Contentment and quality of life
In a three-year, follow-up study, the majority of patients who received EECP therapy remained free of angina and showed persistent improvements in their thallium scans.21 Patients and their families have also reported noticeably greater ability to engage in daily activity. A change in the pain status and susceptibility, comportment, energy level and quality of life may be seen as soon as the tenth hour of treatment, but physicians typically suggest to patients anticipate a change after the half way mark, or 17th to 25th session. Improvement persists and continues after the treatment cycle has finished, and a final post-EECP evaluation may be undertaken 6 to 12 weeks later. If the patient is able to continue getting useful exercise, in addition to dietary and preventive medications and supplementation, many patients report ongoing improvements and a whole new lease on life.

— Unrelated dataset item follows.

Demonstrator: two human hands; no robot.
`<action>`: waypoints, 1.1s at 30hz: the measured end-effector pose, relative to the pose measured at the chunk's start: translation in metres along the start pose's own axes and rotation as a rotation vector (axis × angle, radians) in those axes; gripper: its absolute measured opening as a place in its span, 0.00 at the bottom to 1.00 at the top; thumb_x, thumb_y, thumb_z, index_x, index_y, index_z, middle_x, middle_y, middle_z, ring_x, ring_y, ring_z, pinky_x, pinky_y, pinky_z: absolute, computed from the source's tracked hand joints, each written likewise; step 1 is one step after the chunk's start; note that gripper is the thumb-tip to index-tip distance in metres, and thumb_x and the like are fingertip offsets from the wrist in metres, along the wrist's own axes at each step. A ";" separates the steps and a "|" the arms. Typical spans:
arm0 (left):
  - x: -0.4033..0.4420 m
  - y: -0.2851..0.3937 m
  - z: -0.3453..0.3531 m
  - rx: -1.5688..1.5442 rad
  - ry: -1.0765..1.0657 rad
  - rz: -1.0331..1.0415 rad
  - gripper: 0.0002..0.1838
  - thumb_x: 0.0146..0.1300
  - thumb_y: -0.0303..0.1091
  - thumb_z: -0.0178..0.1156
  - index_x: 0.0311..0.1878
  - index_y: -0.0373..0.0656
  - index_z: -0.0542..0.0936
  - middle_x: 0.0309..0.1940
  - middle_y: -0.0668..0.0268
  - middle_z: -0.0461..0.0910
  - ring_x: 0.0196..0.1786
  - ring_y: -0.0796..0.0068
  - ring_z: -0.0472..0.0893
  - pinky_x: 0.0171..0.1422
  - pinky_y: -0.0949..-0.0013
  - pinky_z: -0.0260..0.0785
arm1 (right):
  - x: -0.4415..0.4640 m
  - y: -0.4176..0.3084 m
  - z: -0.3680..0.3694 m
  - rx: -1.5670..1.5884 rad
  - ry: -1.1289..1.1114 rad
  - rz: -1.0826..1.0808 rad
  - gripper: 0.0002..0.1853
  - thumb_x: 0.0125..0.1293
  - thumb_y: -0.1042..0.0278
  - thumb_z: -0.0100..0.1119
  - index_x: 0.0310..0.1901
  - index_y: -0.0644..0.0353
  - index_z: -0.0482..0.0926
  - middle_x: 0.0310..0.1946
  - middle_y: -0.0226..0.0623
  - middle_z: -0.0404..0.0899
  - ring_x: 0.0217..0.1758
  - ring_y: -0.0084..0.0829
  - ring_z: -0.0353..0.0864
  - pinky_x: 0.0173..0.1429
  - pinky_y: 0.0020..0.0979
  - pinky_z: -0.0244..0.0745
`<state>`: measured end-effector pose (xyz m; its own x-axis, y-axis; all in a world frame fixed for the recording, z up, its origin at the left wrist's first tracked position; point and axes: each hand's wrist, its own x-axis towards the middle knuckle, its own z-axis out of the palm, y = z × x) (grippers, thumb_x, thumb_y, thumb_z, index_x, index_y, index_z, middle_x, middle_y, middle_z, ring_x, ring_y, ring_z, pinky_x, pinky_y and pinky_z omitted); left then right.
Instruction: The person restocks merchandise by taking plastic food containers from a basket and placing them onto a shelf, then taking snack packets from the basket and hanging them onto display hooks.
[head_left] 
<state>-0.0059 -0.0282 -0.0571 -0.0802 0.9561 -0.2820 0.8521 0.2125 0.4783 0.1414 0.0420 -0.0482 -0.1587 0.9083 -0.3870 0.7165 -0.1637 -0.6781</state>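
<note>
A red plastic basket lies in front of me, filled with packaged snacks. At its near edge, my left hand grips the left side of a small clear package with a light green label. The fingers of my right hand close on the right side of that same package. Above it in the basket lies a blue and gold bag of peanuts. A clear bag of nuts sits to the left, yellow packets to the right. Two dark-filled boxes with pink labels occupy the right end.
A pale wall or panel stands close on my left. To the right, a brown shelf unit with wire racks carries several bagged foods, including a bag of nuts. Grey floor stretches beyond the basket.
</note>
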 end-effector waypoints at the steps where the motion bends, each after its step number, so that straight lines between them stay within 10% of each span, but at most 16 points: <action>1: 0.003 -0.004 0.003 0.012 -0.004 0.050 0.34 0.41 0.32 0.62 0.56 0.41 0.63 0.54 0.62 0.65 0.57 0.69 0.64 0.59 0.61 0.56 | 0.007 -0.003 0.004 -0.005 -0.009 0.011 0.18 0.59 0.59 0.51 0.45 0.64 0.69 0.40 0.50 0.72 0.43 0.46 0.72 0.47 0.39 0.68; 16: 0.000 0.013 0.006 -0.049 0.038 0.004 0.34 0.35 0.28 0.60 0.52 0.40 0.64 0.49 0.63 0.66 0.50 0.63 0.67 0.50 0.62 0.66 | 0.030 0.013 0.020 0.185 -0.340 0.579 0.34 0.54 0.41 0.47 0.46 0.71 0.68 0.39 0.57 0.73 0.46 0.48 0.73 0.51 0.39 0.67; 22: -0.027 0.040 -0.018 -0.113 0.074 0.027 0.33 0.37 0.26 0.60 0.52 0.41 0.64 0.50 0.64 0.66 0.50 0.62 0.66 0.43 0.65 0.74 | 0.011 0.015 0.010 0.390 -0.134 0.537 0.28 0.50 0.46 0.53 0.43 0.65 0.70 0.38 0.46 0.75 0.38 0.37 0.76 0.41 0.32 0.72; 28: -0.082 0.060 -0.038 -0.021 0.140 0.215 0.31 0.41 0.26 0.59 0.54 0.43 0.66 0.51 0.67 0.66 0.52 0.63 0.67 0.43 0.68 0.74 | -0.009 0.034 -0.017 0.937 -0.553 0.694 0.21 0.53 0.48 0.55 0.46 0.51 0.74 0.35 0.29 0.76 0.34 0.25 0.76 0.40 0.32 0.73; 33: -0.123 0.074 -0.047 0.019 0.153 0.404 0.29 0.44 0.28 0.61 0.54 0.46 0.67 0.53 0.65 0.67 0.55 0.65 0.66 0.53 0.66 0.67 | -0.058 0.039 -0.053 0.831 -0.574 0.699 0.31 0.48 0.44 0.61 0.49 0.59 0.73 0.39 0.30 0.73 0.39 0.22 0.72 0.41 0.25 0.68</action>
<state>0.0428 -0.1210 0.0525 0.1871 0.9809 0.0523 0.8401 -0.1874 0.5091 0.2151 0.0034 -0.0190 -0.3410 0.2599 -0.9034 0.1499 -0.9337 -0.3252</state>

As previously discussed, EECP is a specialized noninvasive therapy for patients with severe anginal chest pain due to coronary artery disease who cannot or will not undergo traditional surgical or invasive procedures, or in whom standard methods have failed.4 Patients are excluded if they have aortic valve regurgitation or insufficiency; severe limiting peripheral vascular disease, uncontrolled congestive heart failure, severe uncontrolled hypertension, cannot understand the procedure or take full dose warfarin-type anticoagulation. While undergoing treatments for coronary artery disease, at most centers patients are required to remain under the care of their own cardiologist, and a cardiologist's written prescription is required.
Why isn't EECP widely available?
EECP machines are expensive. Even though the basic technology has been around for over 20 years in its present form, it still must meet exacting standards for precision delivery of pressures and timing. As such, all electromechanical equipment has special protective devices, monitoring systems, and computer interfaces, resulting in a base price tag of $100,000-$250,000 for a standard installation,3 not including space and any necessary construction costs. Then there are consumables, training, and staff, so a doctor's office has to be large enough and busy enough to support an adequate patient base to keep the machine in use.
Another reason for EECP's failure to dominate mainstream medical practice is that other, more invasive procedures have more panache. Angioplasty, surgical "open-heart" bypass, laser transmyocardial revascularization, high-tech invasive procedures, mega-centers and research methods are "sexy" meaning they are highly visible and dramatic and high-tech, so they attract attention and dollars and make a medical center look important. It's a marketing phenomenon. By the same token, it's also a matter of personal accountability-this is a quick fix society and the market responds to demand.
People are willing to subject themselves to the hazards of surgery instead of going for a gentler remedy. Why? Because that is how they've have been trained, that the quick and dramatic is better, even in the face of great risk of death or surgical catastrophe and the high probability of relapse. While some doctors are going back to the older approach of "let the body heal itself" using time-tested clinical acumen and intuition to make a diagnosis, in the U.S the predominant philosophy is still "more care" equals "real care."